Inducing Autophagy

image sourcelink to the Wikipedia article “Autophagy”

image source

link to the Wikipedia article “Autophagy”

Roughly speaking, autophagy is the cannibalization by a cell of defective or questionable molecules to make new, higher-quality molecules. Autophagy is now thought to be quite powerful in reducing disease risk, because it provides quality-control for key types of molecules in the body. This is like saying that your car is likely to break down less if it gets regular servicing—including, crucially, the replacement of parts that are wearing out with new parts.

Low nutrient levels encourage autophagy. One way to induce autophagy is to do a total fast from food for an extended time, only consuming water and plain tea or coffee. But suppose you have trouble doing a total fast from food—what then is likely to be the most powerful way to induce autophagy? I think there is a plausible answer. If you fast totally, your body will be breaking down body fat, and there will therefore still be fat in the bloodstream. So I suspect that eating, as nearly as possible, only fat is likely to keep the signals for autophagy most powerful.
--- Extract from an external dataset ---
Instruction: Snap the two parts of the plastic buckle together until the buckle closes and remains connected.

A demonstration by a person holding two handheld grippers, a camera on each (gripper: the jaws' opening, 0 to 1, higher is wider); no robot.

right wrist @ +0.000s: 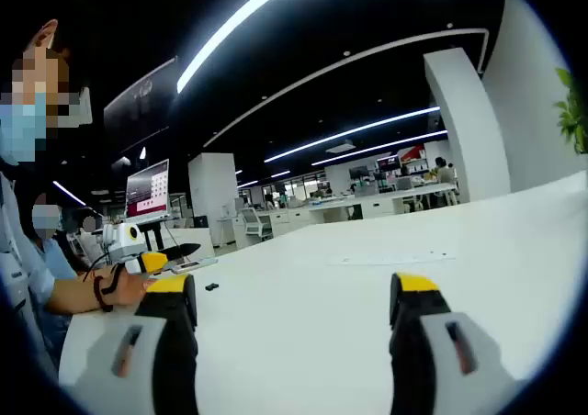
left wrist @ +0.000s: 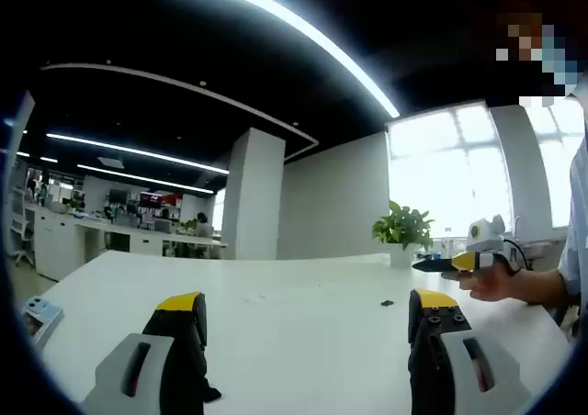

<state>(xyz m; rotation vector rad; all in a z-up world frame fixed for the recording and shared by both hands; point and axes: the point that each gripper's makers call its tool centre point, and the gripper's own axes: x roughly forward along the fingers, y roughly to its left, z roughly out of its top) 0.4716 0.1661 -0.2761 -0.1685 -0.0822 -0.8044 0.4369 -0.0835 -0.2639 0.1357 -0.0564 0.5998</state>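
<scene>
A small dark piece [left wrist: 387, 302] lies on the white table [left wrist: 294, 351], too small to tell which buckle part it is. It lies between the two grippers, apart from both. My left gripper [left wrist: 308, 307] hovers over the table, its yellow-tipped jaws wide apart with nothing between them. Facing it from the right, a hand holds the right gripper [left wrist: 444, 265] just above the table. From the right gripper view, the same dark piece [right wrist: 211, 287] lies far left. My right gripper [right wrist: 294, 291] is open and empty, and the left gripper [right wrist: 173, 252] shows past that piece.
A potted plant [left wrist: 402, 227] stands at the table's far edge. A small box [left wrist: 41, 316] lies at the left corner. A person's forearm [right wrist: 78, 291] rests on the table. A faint flat sheet [right wrist: 390, 259] lies mid-table. Office desks and a monitor [right wrist: 147, 190] stand behind.
</scene>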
And of course, eating as little of that as you can be OK with helps close whatever gap their is between the body’s signals when consuming only one’s own body fat and the body’s signals when consuming some amount of fat from outside.

lmportantly, this is not describing a typical “ketogenic” diet because ketogenic diets often include a lot of meat, which has a lot of protein. I suspect that consuming protein has a substantial effect on signals for the cannibalization of low-quality or possibly low-quality proteins that were already in the body. Among common dairy products, butter has the least protein (and clarified butter the least of all). So some amount of butter is probably OK when you are trying to induce autophagy. Macadamia nuts are also probably OK.

All of this needs additional research. Such research matters because not everyone can tolerate an extended total fast from food. I’d be happy to be corrected on my conjecture above if there is evidence against. More generally, I am very interested in learning more about autophagy and related subjects and would welcome links to articles you think I should see on this.